RDFLib / rdflib-jsonld

JSON-LD parser and serializer plugins for RDFLib
Other
283 stars 71 forks source link

Parsing of @context string fails #100

Open jormalaaksonen opened 3 years ago

jormalaaksonen commented 3 years ago

Hello!

I encountered a problem with a piece of code that tried to parse context that is a plain URI string instead of a dict of terms and URIs. The code is below and, as can be seen, the first parse() with a dict argument works whereas the second one with the plain string argument fails. The attached patch corrects the issue, but it may be just a workaround instead of a real remedy.

Yours, Jorma

#! /usr/bin/env python3

import rdflib
import rdflib_jsonld
import sys
print(sys.version, rdflib.__version__, rdflib_jsonld.__version__)

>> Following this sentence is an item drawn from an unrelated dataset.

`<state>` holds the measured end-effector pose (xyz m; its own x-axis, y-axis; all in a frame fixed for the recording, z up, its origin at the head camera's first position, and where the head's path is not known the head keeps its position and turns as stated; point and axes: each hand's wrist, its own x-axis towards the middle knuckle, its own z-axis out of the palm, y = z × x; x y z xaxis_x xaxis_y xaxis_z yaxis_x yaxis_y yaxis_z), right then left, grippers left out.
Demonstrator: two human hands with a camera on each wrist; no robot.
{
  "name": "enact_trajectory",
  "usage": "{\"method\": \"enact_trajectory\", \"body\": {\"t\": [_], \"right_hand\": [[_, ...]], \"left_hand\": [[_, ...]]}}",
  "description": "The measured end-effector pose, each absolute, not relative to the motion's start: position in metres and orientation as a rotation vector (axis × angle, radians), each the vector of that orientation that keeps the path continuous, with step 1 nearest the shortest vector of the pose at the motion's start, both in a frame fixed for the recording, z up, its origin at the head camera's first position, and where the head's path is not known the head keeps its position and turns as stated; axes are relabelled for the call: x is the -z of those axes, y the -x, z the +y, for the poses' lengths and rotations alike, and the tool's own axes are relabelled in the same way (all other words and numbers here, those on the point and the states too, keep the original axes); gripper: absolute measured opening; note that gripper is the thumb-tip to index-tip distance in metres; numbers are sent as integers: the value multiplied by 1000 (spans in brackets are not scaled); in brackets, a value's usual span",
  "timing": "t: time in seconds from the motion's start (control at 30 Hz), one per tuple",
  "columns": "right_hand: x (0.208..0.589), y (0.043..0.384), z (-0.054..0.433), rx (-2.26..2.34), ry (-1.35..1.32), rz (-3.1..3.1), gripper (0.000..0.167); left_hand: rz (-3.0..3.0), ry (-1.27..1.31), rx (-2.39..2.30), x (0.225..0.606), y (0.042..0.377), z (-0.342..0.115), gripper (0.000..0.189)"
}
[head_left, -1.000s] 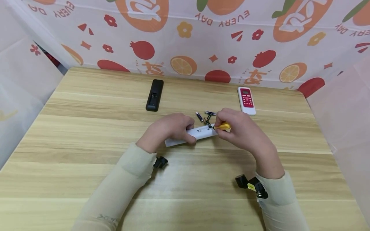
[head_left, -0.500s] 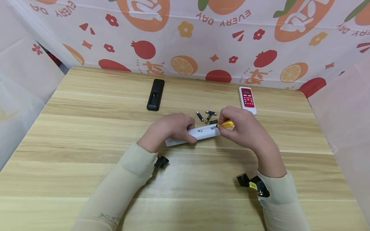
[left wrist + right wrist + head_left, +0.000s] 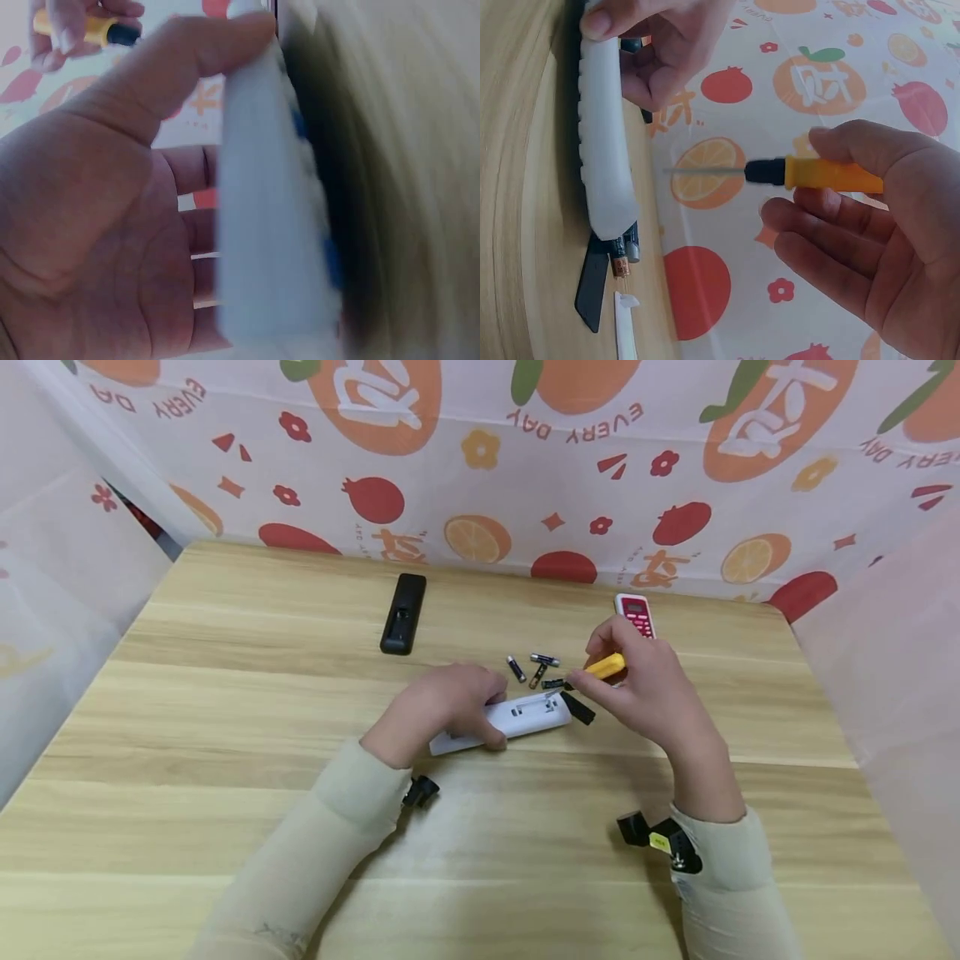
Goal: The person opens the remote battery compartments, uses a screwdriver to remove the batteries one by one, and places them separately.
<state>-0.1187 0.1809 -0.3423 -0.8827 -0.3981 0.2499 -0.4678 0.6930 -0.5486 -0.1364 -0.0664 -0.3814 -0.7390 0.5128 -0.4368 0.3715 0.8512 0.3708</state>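
Note:
My left hand (image 3: 459,700) grips a white remote control (image 3: 531,717) by its left end, thumb on the near edge. The remote lies buttons down, its battery compartment (image 3: 542,705) uncovered and facing up. My right hand (image 3: 642,683) holds a screwdriver (image 3: 832,174) with a yellow handle and black collar. In the right wrist view its metal shaft points toward the remote, apart from it. A flat black cover (image 3: 578,708) lies at the remote's right end. Several small batteries (image 3: 537,675) lie just beyond the remote.
A black remote (image 3: 403,614) lies at the back left with its battery bay open. At the back right, a white and red remote (image 3: 634,610) is partly hidden by my right hand. A narrow white piece (image 3: 625,326) lies below the batteries in the right wrist view. A printed curtain (image 3: 480,460) hangs behind the table.
My right hand has drawn the screwdriver back from the white remote, up and to the right, its handle now tilted higher. The black cover has come into sight. My left hand keeps its grip.

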Motion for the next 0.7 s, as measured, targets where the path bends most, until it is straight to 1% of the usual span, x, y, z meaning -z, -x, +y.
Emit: {"method": "enact_trajectory", "body": {"t": [0.2, 0.3, 0.4, 0.5, 0.6, 0.7], "right_hand": [[339, 118, 186, -1129, -556, -2705, 57], [339, 118, 189, -1236, -492, -2619, 61], [339, 120, 192, -1308, -458, -2518, 58], [339, 124, 196, -1313, -460, -2441, 50], [340, 128, 200, -1296, -471, -2417, 44], [340, 131, 203, -1279, -470, -2424, 41]], "left_hand": [[2542, -670, -263, 381, 128, -61, 53], [2548, -700, -291, 379, 125, -67, 54], [2566, -720, -343, 374, 123, -80, 57], [2645, -739, -364, 368, 123, -93, 61], [2793, -799, -326, 363, 132, -101, 62], [2974, -900, -235, 359, 148, -103, 58]]}}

rdflib.Graph().parse(data='{"@context": {"sch": "http://schema.org/"}}', format='json-ld')
rdflib.Graph().parse(data='{"@context": "http://schema.org/"}', format='json-ld')
3.8.6 (default, Sep 25 2020, 09:36:53) 
[GCC 10.2.0] 5.0.0 0.6.0-dev
Traceback (most recent call last):
  File "./rdflib_jsonld_context_test.py", line 9, in <module>
    rdflib.Graph().parse(data='{"@context": "http://schema.org/"}', format='json-ld')
  File "./venv/lib/python3.8/site-packages/rdflib/graph.py", line 1078, in parse
    parser.parse(source, self, **args)
  File "./venv/lib/python3.8/site-packages/rdflib_jsonld-0.6.0.dev0-py3.8.egg/rdflib_jsonld/parser.py", line 95, in parse
    to_rdf(data, conj_sink, base, context_data)
  File "./venv/lib/python3.8/site-packages/rdflib_jsonld-0.6.0.dev0-py3.8.egg/rdflib_jsonld/parser.py", line 107, in to_rdf
    return parser.parse(data, context, dataset)
  File "./venv/lib/python3.8/site-packages/rdflib_jsonld-0.6.0.dev0-py3.8.egg/rdflib_jsonld/parser.py", line 125, in parse
    context.load(l_ctx, context.base)
  File "./venv/lib/python3.8/site-packages/rdflib_jsonld-0.6.0.dev0-py3.8.egg/rdflib_jsonld/context.py", line 200, in load
    self._prep_sources(base, source, sources)
  File "./venv/lib/python3.8/site-packages/rdflib_jsonld-0.6.0.dev0-py3.8.egg/rdflib_jsonld/context.py", line 213, in _prep_sources
    source = source_to_json(source_url)
  File "./venv/lib/python3.8/site-packages/rdflib_jsonld-0.6.0.dev0-py3.8.egg/rdflib_jsonld/util.py", line 28, in source_to_json
    return json.load(StringIO(stream.read().decode('utf-8')))
UnicodeDecodeError: 'utf-8' codec can't decode byte 0x8b in position 1: invalid start byte
*** ./venv/lib/python3.8/site-packages/rdflib_jsonld/parser.py.orig 2020-12-27 09:23:07.000000000 +0200
--- ./venv/lib/python3.8/site-packages/rdflib_jsonld/parser.py  2020-12-27 11:02:27.972823101 +0200
***************
*** 122,127 ****
--- 122,129 ----
          elif isinstance(data, dict):
              l_ctx = data.get(CONTEXT)
              if l_ctx:
+                 if not isinstance(l_ctx, dict):
+                     l_ctx = { '': l_ctx }
                  context.load(l_ctx, context.base)
                  topcontext = True
              resources = data
jormalaaksonen commented 3 years ago

A bit more functional patch:

*** ./venv/lib/python3.8/site-packages/rdflib_jsonld/parser.py.orig     2020-12-27 09:23:07.000000000 +0200
--- ./venv/lib/python3.8/site-packages/rdflib_jsonld/parser.py  2020-12-27 11:02:27.972823101 +0200
***************
*** 122,127 ****
--- 122,129 ----
          elif isinstance(data, dict):
              l_ctx = data.get(CONTEXT)
              if l_ctx:
+                 if not isinstance(l_ctx, dict):
+                     l_ctx = { '@vocab': l_ctx }
                  context.load(l_ctx, context.base)
                  topcontext = True
              resources = data